Belirsizlikleri ve kötü olasılıkları düşünmemeye çalışıyorum.

24. yaş günüm:

Sonunda, ben de küçüklüğümde gözlemlediğim annem ve babam gibiyim.

Yaşam döngümüzü anladım ve herkesin aynı evrelerden geçtiğini kabullendim.

Bu gayet adil gibi.

Bu yüzden, şimdilerde hayatımı geçireceğim insan ile ölebilmeyi umuyorum.

Evet, korkumun en güncel hali bu.

Ölümün bu denli kolay kabullenilebiliyor olması bana hâlâ çok garip geliyor.

32. yaş günüm:

Sonsuz bir hayatı kısa bir ömürle kıyaslarken hiç ayrılmamak gibi kusursuz temennilerde bulunmak büyük bir gafletmiş.

Beklentilerimi biraz azaltsam iyi olacak…

33. yaş günüm:

Mutualist ve duygusal varlıklar olarak, rasyonel gerçekliğimizin fazlasıyla değişken olabildiğini fark ettim.

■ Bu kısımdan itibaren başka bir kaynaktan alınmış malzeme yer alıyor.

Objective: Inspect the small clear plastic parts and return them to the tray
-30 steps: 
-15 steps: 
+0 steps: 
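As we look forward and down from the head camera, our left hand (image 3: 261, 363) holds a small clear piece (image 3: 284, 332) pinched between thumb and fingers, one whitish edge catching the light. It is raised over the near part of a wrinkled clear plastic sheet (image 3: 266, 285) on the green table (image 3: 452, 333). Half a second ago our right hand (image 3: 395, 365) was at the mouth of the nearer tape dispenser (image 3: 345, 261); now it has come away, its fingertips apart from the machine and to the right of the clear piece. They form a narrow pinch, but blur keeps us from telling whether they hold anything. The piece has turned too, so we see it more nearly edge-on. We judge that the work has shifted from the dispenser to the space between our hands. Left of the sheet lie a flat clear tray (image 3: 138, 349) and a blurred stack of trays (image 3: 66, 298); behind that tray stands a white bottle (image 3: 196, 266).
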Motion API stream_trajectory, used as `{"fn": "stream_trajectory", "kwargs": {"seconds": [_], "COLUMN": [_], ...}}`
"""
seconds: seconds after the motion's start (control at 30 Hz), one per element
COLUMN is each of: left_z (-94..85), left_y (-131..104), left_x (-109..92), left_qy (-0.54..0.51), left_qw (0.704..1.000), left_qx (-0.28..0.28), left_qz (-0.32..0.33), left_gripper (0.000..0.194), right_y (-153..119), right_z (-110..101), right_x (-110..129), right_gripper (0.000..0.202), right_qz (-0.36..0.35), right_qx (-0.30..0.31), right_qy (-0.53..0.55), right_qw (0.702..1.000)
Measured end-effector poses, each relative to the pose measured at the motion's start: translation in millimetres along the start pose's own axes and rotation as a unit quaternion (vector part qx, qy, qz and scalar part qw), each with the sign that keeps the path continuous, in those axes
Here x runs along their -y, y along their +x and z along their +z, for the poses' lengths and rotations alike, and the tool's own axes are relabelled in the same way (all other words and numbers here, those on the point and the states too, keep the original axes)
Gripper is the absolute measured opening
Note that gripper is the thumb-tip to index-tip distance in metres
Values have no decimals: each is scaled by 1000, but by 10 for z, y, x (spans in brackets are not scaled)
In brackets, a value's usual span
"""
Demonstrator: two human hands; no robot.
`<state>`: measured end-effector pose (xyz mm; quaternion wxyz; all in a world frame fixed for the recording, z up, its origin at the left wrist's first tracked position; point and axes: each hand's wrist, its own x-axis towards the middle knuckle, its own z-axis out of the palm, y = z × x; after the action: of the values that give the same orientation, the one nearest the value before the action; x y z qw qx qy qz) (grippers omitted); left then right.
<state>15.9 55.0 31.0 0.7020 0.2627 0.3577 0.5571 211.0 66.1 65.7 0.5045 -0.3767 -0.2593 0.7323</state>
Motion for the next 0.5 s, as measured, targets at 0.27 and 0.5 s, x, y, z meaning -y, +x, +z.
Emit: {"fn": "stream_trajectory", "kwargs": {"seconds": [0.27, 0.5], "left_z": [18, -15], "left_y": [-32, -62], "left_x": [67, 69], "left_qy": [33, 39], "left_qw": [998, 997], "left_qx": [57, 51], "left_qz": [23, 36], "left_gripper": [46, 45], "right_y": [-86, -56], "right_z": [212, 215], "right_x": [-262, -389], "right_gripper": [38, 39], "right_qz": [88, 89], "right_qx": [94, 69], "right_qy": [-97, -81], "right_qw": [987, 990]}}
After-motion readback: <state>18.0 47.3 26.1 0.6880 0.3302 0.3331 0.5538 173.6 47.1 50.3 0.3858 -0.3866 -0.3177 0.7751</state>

Pragmatik kavramlara tutunmadan, karşılıksız bir fikrin aydınlattığı hissel bir duruşun, sahiplenebilmek adına çok daha sağlıklı olduğu kanaatindeyim.

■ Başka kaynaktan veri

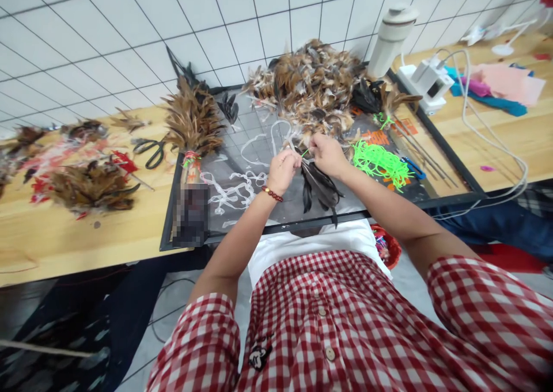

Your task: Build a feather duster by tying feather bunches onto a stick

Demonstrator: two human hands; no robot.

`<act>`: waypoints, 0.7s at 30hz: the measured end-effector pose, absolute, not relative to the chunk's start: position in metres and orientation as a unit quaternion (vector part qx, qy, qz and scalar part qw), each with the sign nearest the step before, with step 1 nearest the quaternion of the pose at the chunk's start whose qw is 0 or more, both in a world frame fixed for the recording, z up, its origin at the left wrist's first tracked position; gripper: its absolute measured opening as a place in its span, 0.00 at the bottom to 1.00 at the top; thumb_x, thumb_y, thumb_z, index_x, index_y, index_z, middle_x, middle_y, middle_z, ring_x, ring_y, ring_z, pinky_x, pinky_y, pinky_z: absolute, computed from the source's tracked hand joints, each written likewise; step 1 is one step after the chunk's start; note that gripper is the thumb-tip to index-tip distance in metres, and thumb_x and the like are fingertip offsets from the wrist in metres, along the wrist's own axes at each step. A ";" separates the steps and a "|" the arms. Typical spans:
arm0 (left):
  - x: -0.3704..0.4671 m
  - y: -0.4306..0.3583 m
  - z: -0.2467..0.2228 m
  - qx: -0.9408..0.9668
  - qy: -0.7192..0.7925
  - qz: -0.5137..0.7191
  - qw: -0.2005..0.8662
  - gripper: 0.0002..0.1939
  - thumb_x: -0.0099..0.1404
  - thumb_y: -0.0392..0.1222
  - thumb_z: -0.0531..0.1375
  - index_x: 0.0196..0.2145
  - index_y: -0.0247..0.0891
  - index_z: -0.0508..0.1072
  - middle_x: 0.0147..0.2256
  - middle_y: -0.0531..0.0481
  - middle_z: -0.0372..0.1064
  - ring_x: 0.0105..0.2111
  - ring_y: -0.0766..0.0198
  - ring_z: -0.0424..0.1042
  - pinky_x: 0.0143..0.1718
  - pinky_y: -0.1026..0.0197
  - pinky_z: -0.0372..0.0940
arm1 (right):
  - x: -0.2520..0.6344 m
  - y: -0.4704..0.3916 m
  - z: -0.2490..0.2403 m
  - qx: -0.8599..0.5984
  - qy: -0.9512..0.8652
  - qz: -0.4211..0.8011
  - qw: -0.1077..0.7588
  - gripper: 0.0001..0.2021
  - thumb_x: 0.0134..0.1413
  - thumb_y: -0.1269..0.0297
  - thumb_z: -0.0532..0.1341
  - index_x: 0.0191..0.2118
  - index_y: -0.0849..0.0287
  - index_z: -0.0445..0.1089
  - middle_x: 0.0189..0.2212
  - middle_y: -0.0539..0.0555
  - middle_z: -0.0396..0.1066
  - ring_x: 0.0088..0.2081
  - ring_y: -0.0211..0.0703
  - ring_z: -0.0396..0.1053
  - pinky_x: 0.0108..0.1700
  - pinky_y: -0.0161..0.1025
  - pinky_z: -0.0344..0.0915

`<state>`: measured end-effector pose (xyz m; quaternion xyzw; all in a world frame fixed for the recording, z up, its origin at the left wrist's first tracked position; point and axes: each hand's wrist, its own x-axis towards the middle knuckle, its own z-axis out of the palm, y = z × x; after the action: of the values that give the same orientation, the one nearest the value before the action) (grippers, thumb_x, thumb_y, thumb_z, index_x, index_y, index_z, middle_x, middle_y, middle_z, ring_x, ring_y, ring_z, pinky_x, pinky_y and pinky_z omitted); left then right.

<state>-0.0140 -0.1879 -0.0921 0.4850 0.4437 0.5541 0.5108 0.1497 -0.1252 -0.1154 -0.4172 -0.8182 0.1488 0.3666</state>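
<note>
My left hand and my right hand are close together over the black-framed tray, both with fingers pinched. A short piece of bright green string runs between them. Dark feathers hang below the fingers, tips pointing toward my body; their upper ends are hidden at the hands. Right of my right hand lies a pile of green strings. A tangle of white strips is left of my left hand. Behind both hands rises a large heap of brown feathers.
A brown feather bundle stands at the tray's left, with black scissors beside it. A white bottle, a power strip and thin rods are at the right. More feathers lie far left.
</note>
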 end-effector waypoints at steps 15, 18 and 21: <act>-0.028 -0.188 -0.093 0.383 0.423 0.626 0.531 0.10 0.56 0.43 0.73 0.34 0.38 0.79 0.32 0.51 0.78 0.21 0.74 0.64 0.21 0.69 0.59 | 0.145 -0.137 -0.109 -0.326 -0.755 0.316 0.473 0.20 0.63 0.42 0.59 0.34 0.54 0.64 0.27 0.50 0.66 0.30 0.41 0.63 0.37 0.41 0.64; -0.029 -0.188 -0.089 0.369 0.432 0.595 0.568 0.10 0.57 0.44 0.72 0.34 0.38 0.79 0.30 0.50 0.78 0.20 0.74 0.62 0.19 0.70 0.57 | 0.143 -0.138 -0.110 -0.312 -0.739 0.344 0.488 0.16 0.63 0.45 0.60 0.38 0.54 0.67 0.29 0.50 0.68 0.31 0.41 0.65 0.37 0.41 0.66; -0.028 -0.188 -0.086 0.373 0.439 0.578 0.578 0.08 0.56 0.42 0.72 0.32 0.37 0.79 0.26 0.52 0.75 0.20 0.75 0.63 0.19 0.71 0.57 | 0.145 -0.140 -0.109 -0.338 -0.779 0.268 0.455 0.10 0.62 0.56 0.60 0.43 0.55 0.72 0.32 0.53 0.71 0.35 0.45 0.68 0.41 0.43 0.67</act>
<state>-0.0282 -0.1884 -0.0865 0.3727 0.4390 0.5778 0.5784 0.1452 -0.1398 -0.1091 -0.3382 -0.7787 0.2683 0.4553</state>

Realite örgümün romantik bir dokuda hareket etmek istemesi ise beni bir yandan korkutuyor.

Bu düpedüz yalnızlık!

34. yaş günüm:

Çevresel ve içgüdüsel faktörlerin gölgesinden uzakta yaşarken artık tek korkum bir yandan da zamanın akıp gidiyor olması.

Özgür iradeden ırak bir yaşamın, böylesine rastlantısal olasılıklar üzerine inşa edilmiş olması kırık hayallerimi onarmamı güçleştiriyor.

35. yaş günüm:

Benliğin, kişisel bir algıda hissedilen anlık bir deneyim olduğunu; dolayısıyla, farklı gözlemciler nazarında bir gerçeklik olgusu taşımadığını düşünüyorum.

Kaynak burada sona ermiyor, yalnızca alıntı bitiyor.